- Flag of Louisiana, 1861
- Active: 11 June 1861 – 1 May 1862
- Country: Confederate States of America
- Allegiance: Louisiana
- Branch: Confederate States Army
- Type: Infantry
- Size: 545 (total enrollment)
- Engagements: American Civil War Skirmish at Smith's Farm; Peninsula Campaign;

Commanders
- Notable commanders: Charles Didier Dreux

= 1st Louisiana Infantry Battalion =

Infantry battalion of the Confederate States Army

The 1st Louisiana Infantry Battalion, officially known as the 1st Battalion, Louisiana Volunteers and often referred to as the Dreux-Rightor Battalion to distinguish it from units with similar designations, was an infantry battalion from Louisiana that served in the Confederate States Army during the American Civil War.

== History ==
The five original companies of the battalion, the first volunteer companies to respond to the state's call for volunteers to serve in the Confederate army, were sent to Pensacola, Florida in mid-April 1861 to bring the 1st Louisiana Regulars, who had not finished their organization, up to strength. The New Orleans companies included some of the city's most prominent gentlemen. After the remainder of the 1st Louisiana Regulars companies arrived at Pensacola in late May, the five companies that became those of the battalion were sent to Virginia, where they arrived on 30 May.

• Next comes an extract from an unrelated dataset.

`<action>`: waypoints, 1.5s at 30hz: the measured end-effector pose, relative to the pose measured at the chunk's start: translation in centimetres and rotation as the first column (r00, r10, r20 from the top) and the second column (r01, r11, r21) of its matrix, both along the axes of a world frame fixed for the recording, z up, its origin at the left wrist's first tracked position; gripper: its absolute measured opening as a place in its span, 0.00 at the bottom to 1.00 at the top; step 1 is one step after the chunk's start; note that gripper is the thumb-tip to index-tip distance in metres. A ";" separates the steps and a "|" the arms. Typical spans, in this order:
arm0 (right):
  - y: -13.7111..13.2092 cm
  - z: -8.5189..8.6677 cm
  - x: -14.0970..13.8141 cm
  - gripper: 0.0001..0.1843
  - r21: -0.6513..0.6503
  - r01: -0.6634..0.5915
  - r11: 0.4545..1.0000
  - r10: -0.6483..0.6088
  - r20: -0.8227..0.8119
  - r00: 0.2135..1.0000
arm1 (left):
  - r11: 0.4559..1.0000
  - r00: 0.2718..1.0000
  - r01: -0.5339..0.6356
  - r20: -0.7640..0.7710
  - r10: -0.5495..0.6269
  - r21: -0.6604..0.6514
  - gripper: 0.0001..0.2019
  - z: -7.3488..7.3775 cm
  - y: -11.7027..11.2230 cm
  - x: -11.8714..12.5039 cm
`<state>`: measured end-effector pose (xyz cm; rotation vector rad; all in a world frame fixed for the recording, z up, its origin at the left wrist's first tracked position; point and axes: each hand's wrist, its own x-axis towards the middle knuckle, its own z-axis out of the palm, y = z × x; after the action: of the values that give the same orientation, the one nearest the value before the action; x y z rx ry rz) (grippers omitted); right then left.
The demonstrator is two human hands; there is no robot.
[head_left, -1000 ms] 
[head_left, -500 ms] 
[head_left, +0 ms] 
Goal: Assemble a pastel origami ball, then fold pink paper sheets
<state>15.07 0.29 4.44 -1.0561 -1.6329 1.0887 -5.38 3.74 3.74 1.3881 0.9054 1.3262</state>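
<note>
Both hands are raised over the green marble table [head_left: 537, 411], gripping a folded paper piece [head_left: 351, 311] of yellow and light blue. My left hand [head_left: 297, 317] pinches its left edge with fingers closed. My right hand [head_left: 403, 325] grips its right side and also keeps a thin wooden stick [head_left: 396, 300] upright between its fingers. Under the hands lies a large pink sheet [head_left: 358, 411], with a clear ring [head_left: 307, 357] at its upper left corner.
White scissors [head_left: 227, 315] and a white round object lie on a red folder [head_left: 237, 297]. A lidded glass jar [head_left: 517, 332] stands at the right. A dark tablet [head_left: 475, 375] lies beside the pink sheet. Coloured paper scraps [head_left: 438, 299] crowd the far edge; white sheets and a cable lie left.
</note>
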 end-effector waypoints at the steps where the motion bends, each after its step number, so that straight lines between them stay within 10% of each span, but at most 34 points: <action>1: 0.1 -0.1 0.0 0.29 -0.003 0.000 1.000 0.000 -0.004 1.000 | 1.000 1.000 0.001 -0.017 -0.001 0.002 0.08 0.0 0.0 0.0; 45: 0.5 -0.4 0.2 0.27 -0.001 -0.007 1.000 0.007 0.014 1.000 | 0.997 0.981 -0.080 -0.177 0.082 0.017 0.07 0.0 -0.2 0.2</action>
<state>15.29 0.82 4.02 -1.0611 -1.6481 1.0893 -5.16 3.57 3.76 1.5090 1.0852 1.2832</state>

The companies were organized as the 1st Louisiana Infantry Battalion at Richmond on 11 June, with Orleans Cadets captain Charles Didier Dreux elected lieutenant colonel. The five companies were designated as follows:

| Company | Local Designation | Recruitment Area (Parish) |
|---|---|---|
| A | Louisiana Guards | Orleans |
| B | Crescent Rifles, Company A | Orleans |
| D | Shreveport Greys | Caddo |
| E | Grivot Guards | Terrebonne |
| F | Orleans Cadets | Orleans |

The battalion was soon sent to join the Yorktown garrison. On 5 July, Dreux led a detachment composed of twenty picked men from each company to ambush Union soldiers near Newport News. In the resulting Skirmish at Smith's Farm, he and another man were killed, making Dreux the first Louisiana officer, and likely the first Confederate field officer killed in the war. After Dreux's death, Major Nicholas H. Rightor succeeded to command and became lieutenant colonel. On 16 July, the battalion was increased to six companies by the transfer of Company C of the Louisiana Guards, who became Company C of the battalion, from the 1st Louisiana Infantry Regiment. The battalion remained on picket duty in the Virginia Peninsula until April 1862, when the Union Army of the Potomac launched the Peninsula campaign. The 1st Louisiana Battalion participated in a skirmish near the junction of the Warwick and Yorktown roads on 5 April. Except for Company D, the one-year terms of service of the companies of the battalion expired during the campaign, but they agreed to remain in service until the conclusion of the campaign. The 1st Battalion was disbanded on 1 May, just before the army retreated to Richmond after the Battle of Yorktown.

Most men of the battalion reenlisted in a battery formed by Captain Charles E. Fenner of Company A. Company D was assigned to the 1st Louisiana Infantry Regiment. During its service, a total of 545 men served in the battalion. Besides Dreux and the other man killed on 5 July 1861, sixteen members of the battalion died of disease.